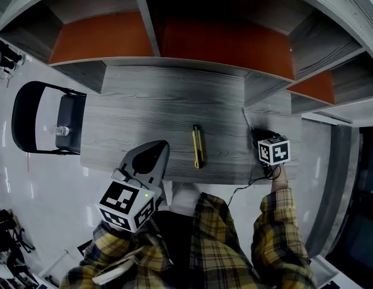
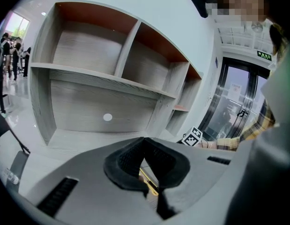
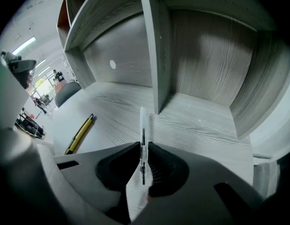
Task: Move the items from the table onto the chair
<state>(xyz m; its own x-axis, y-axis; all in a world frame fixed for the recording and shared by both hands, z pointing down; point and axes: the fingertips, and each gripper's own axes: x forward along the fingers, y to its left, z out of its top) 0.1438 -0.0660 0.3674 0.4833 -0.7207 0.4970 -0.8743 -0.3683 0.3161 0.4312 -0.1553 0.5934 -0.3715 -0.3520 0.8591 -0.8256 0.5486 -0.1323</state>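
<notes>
One chair (image 1: 72,113) stood off the table's (image 1: 150,101) left end, and a single small bottle (image 1: 62,130) lay on its seat. The left gripper (image 2: 144,142) was held close to the body over the table's near edge, pointing forward and tilted up towards the shelf unit (image 1: 222,41). Its pads met at the tips with nothing between them. Through the gap beneath them showed the one yellow utility knife (image 1: 199,146), which lay on the table near the front edge, roughly midway between the two grippers and pointing away from the person.

The right arm, in a plaid sleeve (image 1: 276,233), reached forward to the table's right front part. There the right gripper (image 3: 144,146) was low over the surface, its jaws closed on the one pen (image 3: 142,125). The pen's barrel stuck out ahead of the pads towards the shelf upright.
</notes>
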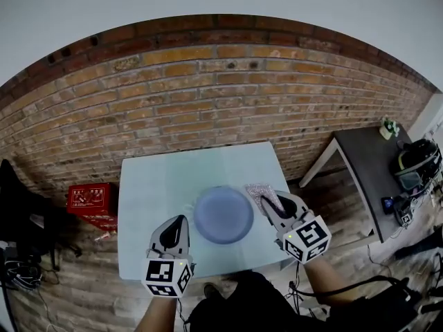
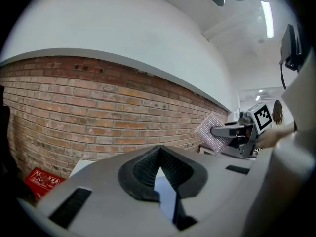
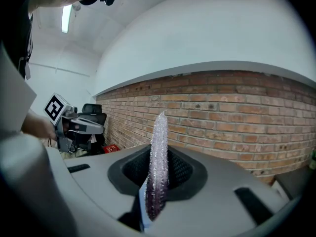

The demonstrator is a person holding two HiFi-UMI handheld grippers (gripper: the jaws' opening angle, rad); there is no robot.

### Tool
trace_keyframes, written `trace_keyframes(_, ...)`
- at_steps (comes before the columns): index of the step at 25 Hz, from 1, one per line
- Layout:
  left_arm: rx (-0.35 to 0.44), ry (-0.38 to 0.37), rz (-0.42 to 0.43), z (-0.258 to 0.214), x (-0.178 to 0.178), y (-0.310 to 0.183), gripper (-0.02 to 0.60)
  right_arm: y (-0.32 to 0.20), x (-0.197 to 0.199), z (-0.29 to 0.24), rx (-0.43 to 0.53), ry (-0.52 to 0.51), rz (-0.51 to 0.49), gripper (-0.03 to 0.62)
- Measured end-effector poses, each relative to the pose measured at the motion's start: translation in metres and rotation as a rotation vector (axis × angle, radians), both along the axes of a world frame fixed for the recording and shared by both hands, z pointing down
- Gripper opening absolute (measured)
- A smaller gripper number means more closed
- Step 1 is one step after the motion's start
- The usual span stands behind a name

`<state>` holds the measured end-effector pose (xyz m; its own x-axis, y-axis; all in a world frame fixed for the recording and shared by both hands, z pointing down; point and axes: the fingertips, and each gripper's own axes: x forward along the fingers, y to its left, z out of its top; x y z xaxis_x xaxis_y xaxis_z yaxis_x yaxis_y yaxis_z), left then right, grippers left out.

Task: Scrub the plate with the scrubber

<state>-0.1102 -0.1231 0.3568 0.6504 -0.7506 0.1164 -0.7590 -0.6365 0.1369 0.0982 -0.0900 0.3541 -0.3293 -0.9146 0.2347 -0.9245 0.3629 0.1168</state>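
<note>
A round pale-blue plate [image 1: 223, 215] lies flat on the white table [image 1: 156, 182], near its front edge. My left gripper [image 1: 181, 220] hovers just left of the plate's rim, its jaws shut, and I see nothing gripped in them. In the left gripper view its tips [image 2: 159, 151] meet, pointing at the brick wall. My right gripper [image 1: 268, 203] is at the plate's right side, shut on a silvery mesh scrubber [image 1: 259, 191]. The scrubber [image 3: 159, 157] stands edge-on between the pads. It also shows flat as a glittering square scrubber [image 2: 212, 131] in the left gripper view.
A brick wall [image 1: 208, 95] runs behind the table. A red crate [image 1: 92, 199] sits on the wooden floor at the left. At the right stands a dark grey side table [image 1: 370, 171] with small items. A black chair [image 1: 14, 206] and cables lie at the edges.
</note>
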Motion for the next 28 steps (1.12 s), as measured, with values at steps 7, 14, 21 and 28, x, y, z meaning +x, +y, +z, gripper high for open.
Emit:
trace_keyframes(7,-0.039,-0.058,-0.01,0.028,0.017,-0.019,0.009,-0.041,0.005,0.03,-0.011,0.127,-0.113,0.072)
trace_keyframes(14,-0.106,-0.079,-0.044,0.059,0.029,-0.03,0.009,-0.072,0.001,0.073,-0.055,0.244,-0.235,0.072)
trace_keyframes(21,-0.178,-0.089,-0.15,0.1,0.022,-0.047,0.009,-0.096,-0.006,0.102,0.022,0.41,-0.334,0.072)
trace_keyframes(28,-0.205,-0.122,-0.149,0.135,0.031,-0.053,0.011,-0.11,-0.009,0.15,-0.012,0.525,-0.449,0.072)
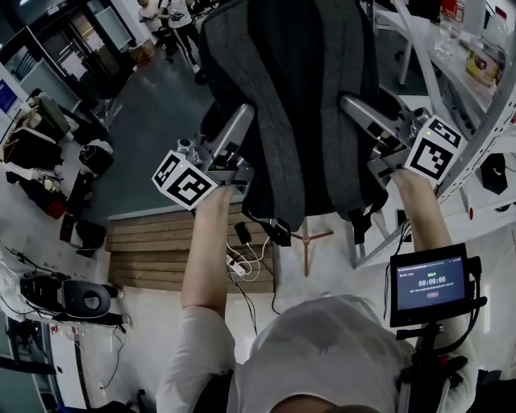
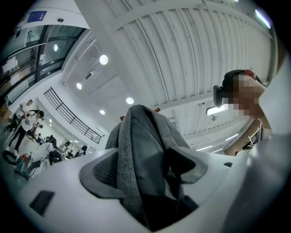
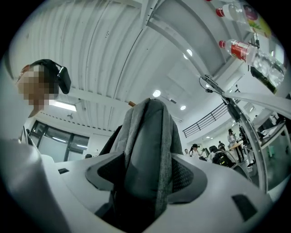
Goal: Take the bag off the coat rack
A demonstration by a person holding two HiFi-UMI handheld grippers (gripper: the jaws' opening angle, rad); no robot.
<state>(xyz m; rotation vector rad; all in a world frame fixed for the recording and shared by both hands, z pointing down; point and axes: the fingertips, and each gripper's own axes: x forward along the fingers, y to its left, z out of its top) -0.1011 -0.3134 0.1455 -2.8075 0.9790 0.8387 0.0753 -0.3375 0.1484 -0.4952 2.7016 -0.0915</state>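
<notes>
A dark grey backpack (image 1: 282, 81) hangs on the coat rack, whose wooden foot (image 1: 307, 239) shows on the floor below it. My left gripper (image 1: 242, 117) reaches into the bag's left side and my right gripper (image 1: 351, 103) into its right side. In the left gripper view a grey shoulder strap (image 2: 136, 136) runs up between the jaws of the left gripper (image 2: 145, 175), filling the gap. In the right gripper view the other strap (image 3: 150, 132) fills the gap of the right gripper (image 3: 143, 177) the same way. A brown rack tip (image 3: 132, 103) peeks out above that strap.
A white shelf frame (image 1: 476, 121) with bottles (image 3: 241, 50) stands close on the right. A wooden pallet (image 1: 161, 250) and a power strip with cables (image 1: 238, 262) lie on the floor below. A small screen (image 1: 430, 284) sits at the right. People stand far off (image 1: 173, 20).
</notes>
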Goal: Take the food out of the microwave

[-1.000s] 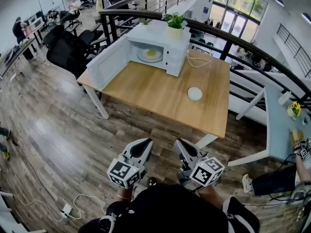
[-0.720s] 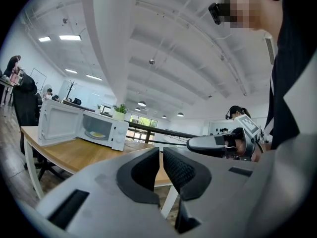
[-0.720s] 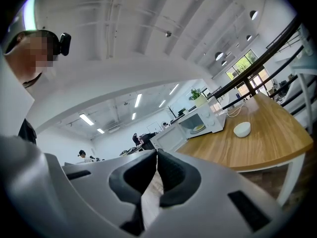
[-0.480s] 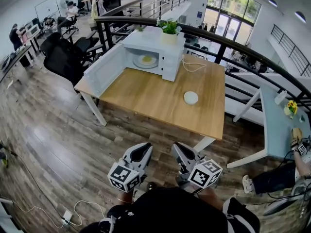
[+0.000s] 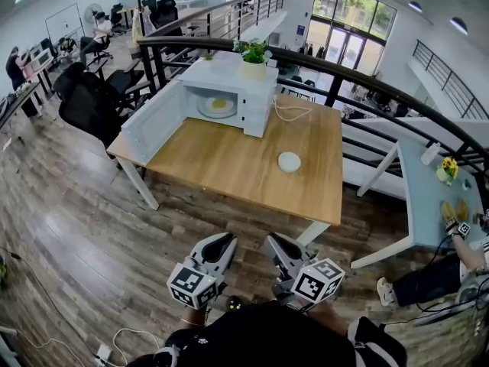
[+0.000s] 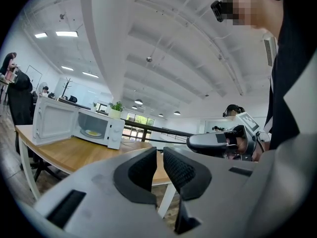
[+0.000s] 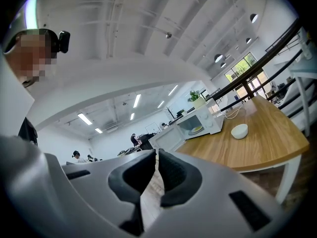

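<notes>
You stand back from the worktop (image 5: 229, 163), on the wood floor (image 5: 92, 228). You hold both grippers low in front of your body. They are side by side and near each other, and both point toward the worktop. Neither one touches anything.

Your left gripper (image 5: 222, 239) has its fingers (image 6: 136, 175) closed. Only a thin slit shows between the dark pads, and nothing is held there. Your right gripper (image 5: 275, 241) has its fingers (image 7: 174, 175) closed too. Their tips are together, with nothing in them.

The white microwave (image 5: 233, 79) sits at the far left end of the worktop. Its door (image 5: 151, 122) is swung wide open to the left. The food (image 5: 218, 103) is inside the microwave. It is something yellow on a pale round plate (image 5: 229, 114). It is well apart from both grippers.

A small green plant in a pot (image 5: 253, 58) stands on top of the microwave. A white cord (image 5: 294, 113) lies in loops on the worktop just to the right of the microwave. A small white bowl (image 5: 289, 162) sits alone on the worktop, nearer to you than the microwave and toward the right side.

A black railing (image 5: 334, 90) curves behind the worktop. Black office chairs (image 5: 84, 102) stand off to the left.
</notes>
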`<state>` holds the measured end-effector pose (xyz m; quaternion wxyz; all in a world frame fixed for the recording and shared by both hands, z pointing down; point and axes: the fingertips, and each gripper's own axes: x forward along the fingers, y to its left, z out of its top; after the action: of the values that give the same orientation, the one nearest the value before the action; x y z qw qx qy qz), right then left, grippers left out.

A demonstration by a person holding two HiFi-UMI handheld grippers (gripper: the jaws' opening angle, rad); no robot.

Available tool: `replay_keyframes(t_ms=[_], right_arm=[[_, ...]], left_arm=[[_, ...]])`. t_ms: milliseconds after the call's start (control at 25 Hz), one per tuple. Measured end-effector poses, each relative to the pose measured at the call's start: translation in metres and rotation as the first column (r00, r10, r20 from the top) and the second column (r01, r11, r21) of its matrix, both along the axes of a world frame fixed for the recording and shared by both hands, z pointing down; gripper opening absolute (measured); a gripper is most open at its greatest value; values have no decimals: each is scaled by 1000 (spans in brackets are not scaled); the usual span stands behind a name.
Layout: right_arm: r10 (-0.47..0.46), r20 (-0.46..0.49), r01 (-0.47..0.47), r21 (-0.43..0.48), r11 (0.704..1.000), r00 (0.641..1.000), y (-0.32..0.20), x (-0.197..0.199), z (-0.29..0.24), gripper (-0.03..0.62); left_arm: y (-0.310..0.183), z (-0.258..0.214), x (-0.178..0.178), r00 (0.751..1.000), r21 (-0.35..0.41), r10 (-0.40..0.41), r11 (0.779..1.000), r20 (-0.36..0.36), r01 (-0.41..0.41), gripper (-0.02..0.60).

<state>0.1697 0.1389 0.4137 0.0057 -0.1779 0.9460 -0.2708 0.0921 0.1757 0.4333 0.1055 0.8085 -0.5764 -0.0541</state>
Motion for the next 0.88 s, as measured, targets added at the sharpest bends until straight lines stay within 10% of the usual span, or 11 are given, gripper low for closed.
replay_keyframes(t_ms=[880], right_arm=[[-4,25,4,14,1000,1000,-73,-50,-1,26]], left_arm=[[-69,7,-42,1000,-16,-1,1000,14,1,63]])
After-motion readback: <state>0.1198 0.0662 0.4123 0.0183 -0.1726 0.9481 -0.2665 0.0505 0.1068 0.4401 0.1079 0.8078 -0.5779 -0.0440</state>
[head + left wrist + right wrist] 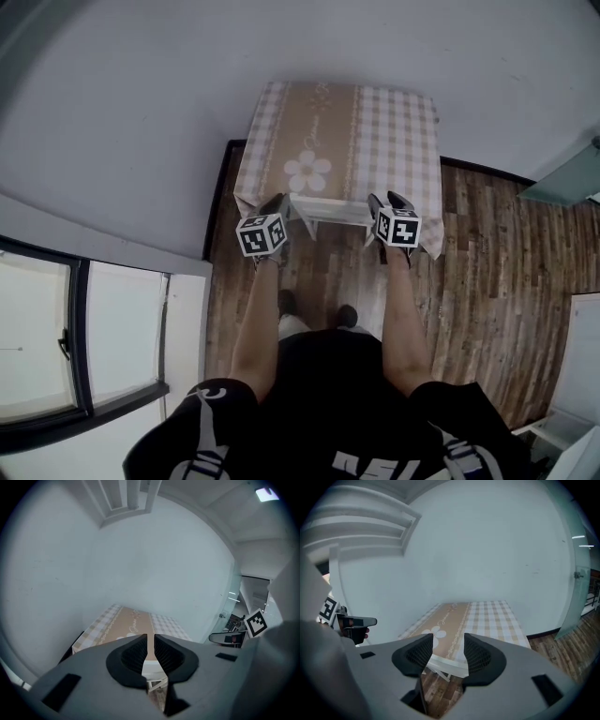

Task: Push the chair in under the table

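Observation:
A table (pixel 375 131) with a beige checked cloth and a flower print stands against the wall. The white chair's top rail (pixel 328 211) lies along the table's near edge, and the seat is hidden under the cloth. My left gripper (pixel 278 204) hovers at the rail's left end, and my right gripper (pixel 387 202) hovers at its right end. In the left gripper view the left gripper (pixel 151 641) is closed to a thin slit with nothing in it, above the chair (pixel 152 670). In the right gripper view the right gripper (pixel 449 644) stands open and empty over the rail (pixel 445 665).
Wood floor (pixel 487 281) runs to the right of the table. A window (pixel 56 337) sits low on the left, and a glass panel (pixel 562 178) stands at the right. White furniture (pixel 577 375) is at the lower right. My feet (pixel 286 302) stand just behind the chair.

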`<act>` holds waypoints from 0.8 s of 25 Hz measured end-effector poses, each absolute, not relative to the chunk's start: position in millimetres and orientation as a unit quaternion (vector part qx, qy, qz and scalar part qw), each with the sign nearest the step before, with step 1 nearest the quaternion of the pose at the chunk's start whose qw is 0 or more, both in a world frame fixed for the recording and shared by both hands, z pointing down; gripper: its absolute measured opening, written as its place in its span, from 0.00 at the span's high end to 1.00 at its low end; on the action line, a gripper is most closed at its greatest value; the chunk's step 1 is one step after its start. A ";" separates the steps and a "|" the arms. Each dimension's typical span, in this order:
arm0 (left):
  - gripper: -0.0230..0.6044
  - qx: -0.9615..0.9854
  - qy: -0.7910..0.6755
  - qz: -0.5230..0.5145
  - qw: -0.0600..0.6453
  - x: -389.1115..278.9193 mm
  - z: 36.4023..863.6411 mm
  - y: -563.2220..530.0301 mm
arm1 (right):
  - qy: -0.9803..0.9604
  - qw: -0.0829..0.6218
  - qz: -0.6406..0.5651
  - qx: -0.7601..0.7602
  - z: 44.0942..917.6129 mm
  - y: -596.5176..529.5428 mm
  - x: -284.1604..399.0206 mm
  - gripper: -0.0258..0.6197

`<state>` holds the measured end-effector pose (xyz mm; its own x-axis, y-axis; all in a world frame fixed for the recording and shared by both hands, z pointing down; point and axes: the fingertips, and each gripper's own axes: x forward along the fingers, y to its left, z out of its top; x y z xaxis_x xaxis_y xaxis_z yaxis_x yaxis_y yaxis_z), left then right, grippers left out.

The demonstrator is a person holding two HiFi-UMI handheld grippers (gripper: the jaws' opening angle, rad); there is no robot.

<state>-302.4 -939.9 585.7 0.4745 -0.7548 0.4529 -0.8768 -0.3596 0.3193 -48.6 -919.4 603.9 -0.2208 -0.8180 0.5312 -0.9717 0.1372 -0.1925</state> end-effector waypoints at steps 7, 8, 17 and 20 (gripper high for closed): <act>0.91 0.850 -0.477 0.101 0.200 -313.6 538.6 -944.4 | -0.746 0.125 0.210 0.620 555.0 -914.3 -75.1 0.67; 0.91 0.855 -0.472 0.106 0.189 -315.3 534.2 -947.0 | -0.745 0.124 0.205 0.622 551.0 -913.9 -78.0 0.69; 0.92 0.890 -0.430 0.079 0.129 -318.6 491.7 -963.1 | -0.737 0.136 0.169 0.640 526.1 -913.2 -95.5 0.84; 0.92 0.896 -0.422 0.075 0.119 -319.4 486.3 -966.8 | -0.728 0.129 0.151 0.656 511.0 -916.1 -95.4 0.92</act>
<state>-319.4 -966.8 486.3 0.6333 -0.7376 0.2343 -0.7732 -0.6159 0.1509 -95.4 -916.1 511.0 -0.1060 -0.9163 0.3861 -0.9943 0.0934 -0.0513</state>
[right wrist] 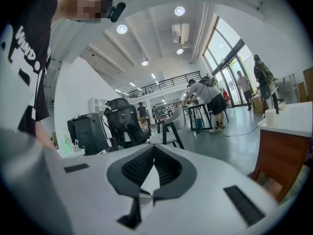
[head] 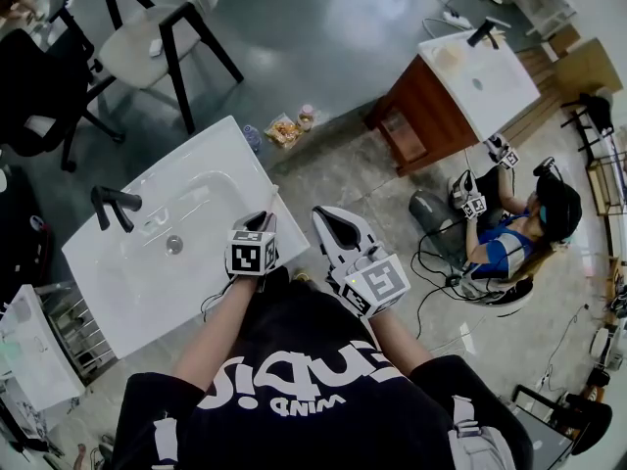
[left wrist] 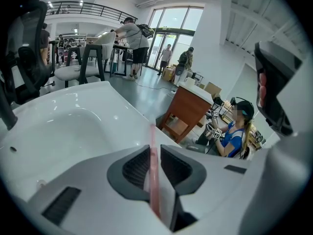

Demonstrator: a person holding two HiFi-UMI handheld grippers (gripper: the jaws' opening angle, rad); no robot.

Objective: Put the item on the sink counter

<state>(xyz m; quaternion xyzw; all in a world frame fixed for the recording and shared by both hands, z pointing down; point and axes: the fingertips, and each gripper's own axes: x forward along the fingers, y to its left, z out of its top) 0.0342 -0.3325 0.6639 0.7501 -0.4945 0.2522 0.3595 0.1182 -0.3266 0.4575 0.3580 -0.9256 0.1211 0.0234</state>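
Note:
A thin pink strip-like item (left wrist: 152, 136) is clamped between the jaws of my left gripper (left wrist: 154, 152) and sticks out past the tips. In the head view, the left gripper (head: 261, 219) hovers at the near right edge of the white sink counter (head: 127, 292), which has a basin (left wrist: 58, 126) and a black faucet (head: 114, 204). The right gripper (head: 329, 221) hangs just right of the counter, off its edge. Its jaws meet at the tips with nothing between them in the right gripper view, where my right gripper (right wrist: 154, 150) points toward chairs.
A second white sink on a brown cabinet (head: 431, 101) stands at the far right. A person (head: 519, 233) sits on the floor beside it with cables around. Chairs (head: 157, 32) stand beyond the counter. Small packets (head: 284, 130) lie on the floor by its far corner.

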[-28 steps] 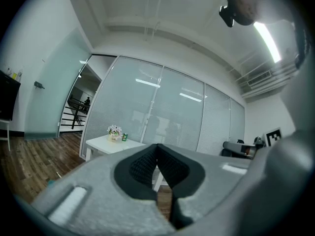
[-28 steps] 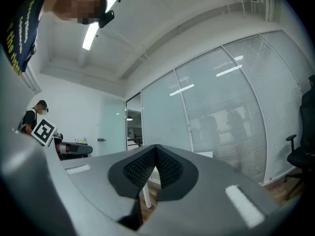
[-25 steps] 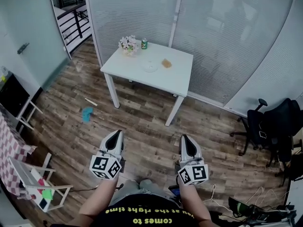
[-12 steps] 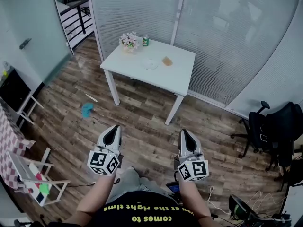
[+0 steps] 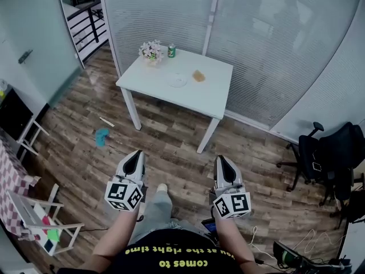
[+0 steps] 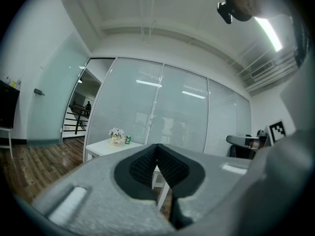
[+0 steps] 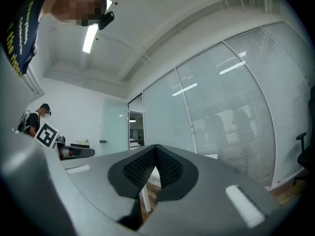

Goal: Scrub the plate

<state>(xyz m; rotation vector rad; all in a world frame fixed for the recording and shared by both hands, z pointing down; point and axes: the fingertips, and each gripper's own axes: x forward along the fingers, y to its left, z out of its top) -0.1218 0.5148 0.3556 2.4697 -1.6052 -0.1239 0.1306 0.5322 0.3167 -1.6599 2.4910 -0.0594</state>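
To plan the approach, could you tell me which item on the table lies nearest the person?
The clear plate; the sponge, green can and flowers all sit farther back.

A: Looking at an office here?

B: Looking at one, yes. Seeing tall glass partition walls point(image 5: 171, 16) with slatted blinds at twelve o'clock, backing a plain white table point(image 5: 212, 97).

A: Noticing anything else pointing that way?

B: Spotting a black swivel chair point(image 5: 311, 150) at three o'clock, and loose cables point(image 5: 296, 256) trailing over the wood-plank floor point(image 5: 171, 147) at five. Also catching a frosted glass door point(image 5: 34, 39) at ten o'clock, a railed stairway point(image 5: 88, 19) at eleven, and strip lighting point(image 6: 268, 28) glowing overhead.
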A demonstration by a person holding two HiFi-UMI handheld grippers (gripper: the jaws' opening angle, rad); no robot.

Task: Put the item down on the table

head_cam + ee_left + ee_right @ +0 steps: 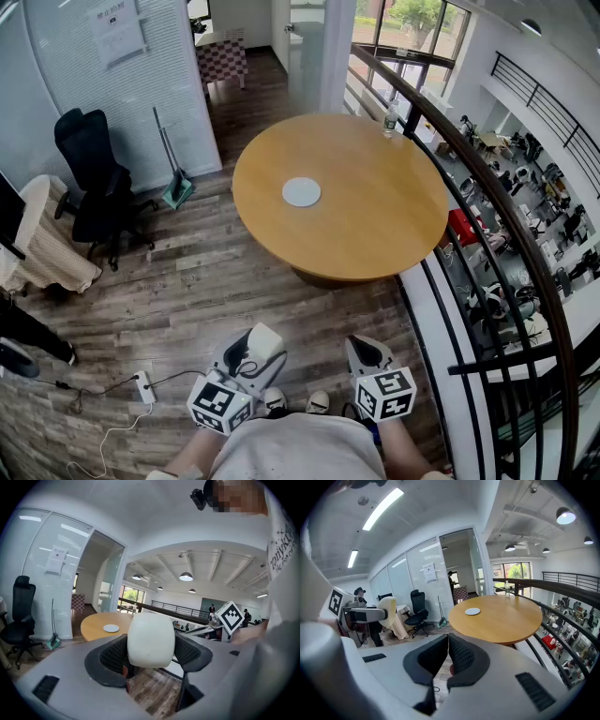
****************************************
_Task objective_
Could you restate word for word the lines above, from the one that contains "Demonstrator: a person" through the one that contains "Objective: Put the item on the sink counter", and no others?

_Completed task_
Demonstrator: a person holding two HiFi-UMI handheld grippers (gripper: the jaws' opening angle, rad); no robot.

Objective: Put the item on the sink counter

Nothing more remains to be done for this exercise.